= Beginning of Section =
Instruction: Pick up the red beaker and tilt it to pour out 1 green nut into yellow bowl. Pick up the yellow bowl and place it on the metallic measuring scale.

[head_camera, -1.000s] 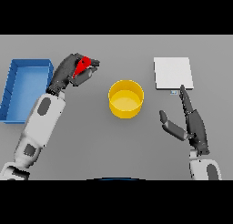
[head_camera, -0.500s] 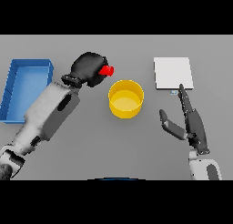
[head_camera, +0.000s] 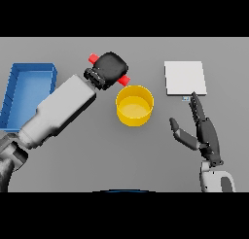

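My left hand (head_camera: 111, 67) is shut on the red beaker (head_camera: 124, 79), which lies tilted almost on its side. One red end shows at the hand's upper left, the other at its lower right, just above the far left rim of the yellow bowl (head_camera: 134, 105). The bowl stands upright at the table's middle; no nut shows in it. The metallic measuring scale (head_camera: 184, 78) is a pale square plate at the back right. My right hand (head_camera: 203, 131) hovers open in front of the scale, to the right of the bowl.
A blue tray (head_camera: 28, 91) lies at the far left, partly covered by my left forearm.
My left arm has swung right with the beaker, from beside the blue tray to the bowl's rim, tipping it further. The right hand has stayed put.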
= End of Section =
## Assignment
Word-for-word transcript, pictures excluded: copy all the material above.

## Exercise solution
Instruction: Pick up the red beaker and tilt it to pour out 1 green nut into yellow bowl. Pick up the yellow bowl and place it on the metallic measuring scale.

[head_camera, -1.000s] 
[head_camera, -0.500s] 
[head_camera, +0.000s] 

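My left hand (head_camera: 111, 67) is shut on the red beaker (head_camera: 124, 79), which lies tilted almost on its side. One red end shows at the hand's upper left, the other at its lower right, just above the far left rim of the yellow bowl (head_camera: 134, 105). The bowl stands upright at the table's middle; no nut shows in it. The metallic measuring scale (head_camera: 184, 78) is a pale square plate at the back right. My right hand (head_camera: 203, 131) hovers open in front of the scale, to the right of the bowl.
A blue tray (head_camera: 28, 91) lies at the far left, partly covered by my left forearm.
My left arm has swung right with the beaker, from beside the blue tray to the bowl's rim, tipping it further. The right hand has stayed put.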

This exercise requires no further response.